Empfehlung für das Vier-Stufen-Konzept

1. Ausweitung und Dynamisierung der Verkehrsbeeinflussung (Ampeln): Forschungsvorhaben in Zusammenarbeit mit dem DLR und Bellis. Effekt auf den Schutzzielerreichungsgrad: etwa plus zwei bis drei Prozent. Kosten ungefähr eine Million Euro.

2. Besetzung der Löschfahrzeuge der Berufsfeuerwehr mit sechs statt derzeit fünf Einsatzkräften: (plus acht Prozent). Ca. eine Million Euro.
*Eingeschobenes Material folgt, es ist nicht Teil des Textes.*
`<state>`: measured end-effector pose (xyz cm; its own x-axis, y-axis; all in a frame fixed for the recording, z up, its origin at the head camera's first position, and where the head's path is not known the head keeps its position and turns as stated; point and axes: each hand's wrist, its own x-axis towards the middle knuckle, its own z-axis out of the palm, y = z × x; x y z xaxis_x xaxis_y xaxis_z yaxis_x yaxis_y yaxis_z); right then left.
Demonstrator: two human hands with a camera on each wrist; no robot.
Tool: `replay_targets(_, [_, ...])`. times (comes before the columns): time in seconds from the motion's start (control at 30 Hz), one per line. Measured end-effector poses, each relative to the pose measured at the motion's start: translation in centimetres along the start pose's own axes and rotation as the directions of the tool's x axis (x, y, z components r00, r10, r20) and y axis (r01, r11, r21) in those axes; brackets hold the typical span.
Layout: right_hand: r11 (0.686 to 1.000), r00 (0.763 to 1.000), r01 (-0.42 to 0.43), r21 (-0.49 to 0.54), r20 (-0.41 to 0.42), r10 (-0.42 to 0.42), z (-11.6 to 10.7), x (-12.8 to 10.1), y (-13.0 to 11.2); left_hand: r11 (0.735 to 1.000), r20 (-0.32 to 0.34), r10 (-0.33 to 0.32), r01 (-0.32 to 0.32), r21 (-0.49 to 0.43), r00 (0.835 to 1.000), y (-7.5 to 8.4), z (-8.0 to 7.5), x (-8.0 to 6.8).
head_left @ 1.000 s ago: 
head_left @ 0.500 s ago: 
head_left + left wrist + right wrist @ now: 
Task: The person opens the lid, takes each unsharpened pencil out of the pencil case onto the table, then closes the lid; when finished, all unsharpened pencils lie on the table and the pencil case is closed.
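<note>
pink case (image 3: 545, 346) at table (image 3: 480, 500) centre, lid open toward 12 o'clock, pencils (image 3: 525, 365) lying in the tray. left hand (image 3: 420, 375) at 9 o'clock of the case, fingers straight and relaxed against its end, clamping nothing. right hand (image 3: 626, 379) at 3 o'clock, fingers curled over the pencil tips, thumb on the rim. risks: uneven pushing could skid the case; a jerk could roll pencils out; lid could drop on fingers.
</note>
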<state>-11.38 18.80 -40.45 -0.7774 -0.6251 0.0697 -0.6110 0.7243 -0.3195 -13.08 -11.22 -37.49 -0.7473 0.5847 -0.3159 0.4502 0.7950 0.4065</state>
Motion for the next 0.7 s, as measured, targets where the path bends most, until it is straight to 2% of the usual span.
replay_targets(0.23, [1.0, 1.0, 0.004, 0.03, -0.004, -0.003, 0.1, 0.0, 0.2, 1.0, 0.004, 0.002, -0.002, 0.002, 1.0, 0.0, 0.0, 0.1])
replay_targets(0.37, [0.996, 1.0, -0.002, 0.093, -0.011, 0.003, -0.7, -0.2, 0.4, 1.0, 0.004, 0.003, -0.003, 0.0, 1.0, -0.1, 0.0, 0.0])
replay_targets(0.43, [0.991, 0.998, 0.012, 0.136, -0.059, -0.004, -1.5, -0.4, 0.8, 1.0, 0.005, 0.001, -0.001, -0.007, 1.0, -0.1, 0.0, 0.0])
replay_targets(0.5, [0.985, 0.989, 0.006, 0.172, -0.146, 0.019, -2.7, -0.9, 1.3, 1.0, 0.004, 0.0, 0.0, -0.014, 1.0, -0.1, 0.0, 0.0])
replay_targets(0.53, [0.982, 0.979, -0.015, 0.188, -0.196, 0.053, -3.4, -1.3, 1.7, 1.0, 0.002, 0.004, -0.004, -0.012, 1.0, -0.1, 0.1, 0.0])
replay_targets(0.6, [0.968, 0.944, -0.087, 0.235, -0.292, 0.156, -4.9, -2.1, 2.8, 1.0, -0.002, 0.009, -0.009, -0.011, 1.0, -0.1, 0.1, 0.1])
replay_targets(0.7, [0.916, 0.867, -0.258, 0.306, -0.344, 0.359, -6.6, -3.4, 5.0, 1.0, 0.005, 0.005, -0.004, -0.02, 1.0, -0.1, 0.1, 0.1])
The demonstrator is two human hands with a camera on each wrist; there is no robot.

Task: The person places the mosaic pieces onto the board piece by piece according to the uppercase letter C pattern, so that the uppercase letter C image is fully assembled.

3. Neubau einer weiteren Feuerwache im Südwesten (plus sieben Prozent). Die neue Wache könnte in Rüningen entstehen. Das Personal soll aufgeteilt werden (sechs Einsatzkräfte verbleiben in der Feuerwache Süd, Dessaustraße, zehn arbeiten in der neuen Wache).

4. Neubau einer weiteren Feuerwache im Norden, eventuell in Flughafennähe (plus elf Prozent).